Brendan Doyle, a director of Booster's investment management company, wouldn't say how much money it had invested in buying the winery stakes citing commercial sensitivity.
But he said the percentage of its KiwiSaver money being used for direct investment was small and would remain in the low single digits.
According to Morningstar Booster had $1.17 billion in KiwiSaver assets under management as of March 31.
Doyle said it decided to start looking into direct investment at the start of this year after the company itself found it hard to access investment capital.
He said Booster wanted to help grow New Zealand's small and medium sized business sector by investing into the sector.
"We are wanting to re-engage New Zealand savings into New Zealand businesses. There is a need for capital to help businesses grow."
At the same time it saw the potential to make a higher return through diversifying its investments.
The size of Booster's funds under management also meant it now had sufficient scale to consider it.
While a direct investment in a company was less liquid, Doyle said Booster was actively managing its investments to ensure there was enough liquidity across the entire KiwiSaver portfolio.
Booster's KiwiSaver members were told of the change in investment strategy when it sent out its annual statements in May and June this year.

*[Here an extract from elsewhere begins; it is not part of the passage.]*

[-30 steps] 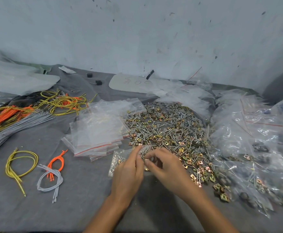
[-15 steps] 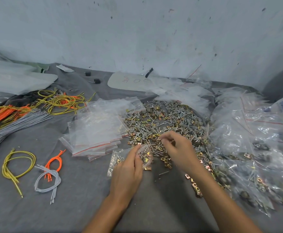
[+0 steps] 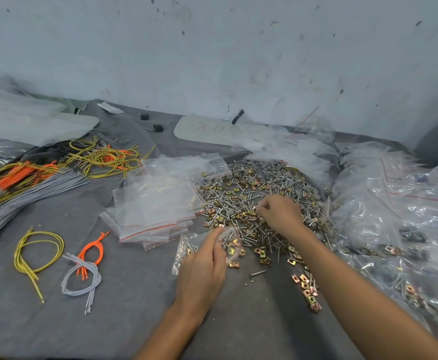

Doyle said the two wineries had complementary businesses but it would also be looking to invest in other sectors - like hospitality and tourism.
He said he was not aware of any other KiwiSaver providers undertaking direct investment.
"We think we are being innovative."
It also gave small investors access to investments they couldn't usually access.
Chris Douglas, director manager research ratings at Morningstar, said private equity investments were not commonplace in KiwiSaver but they could play a role in a portfolio.
"We are seeing private equity investments become more common in managed fund investment globally.
"The key issue that KiwiSaver providers need to manage is the lack of liquidity in these investments, and the ability for their clients to easily switch out of their products. So it needs to be weighted accordingly."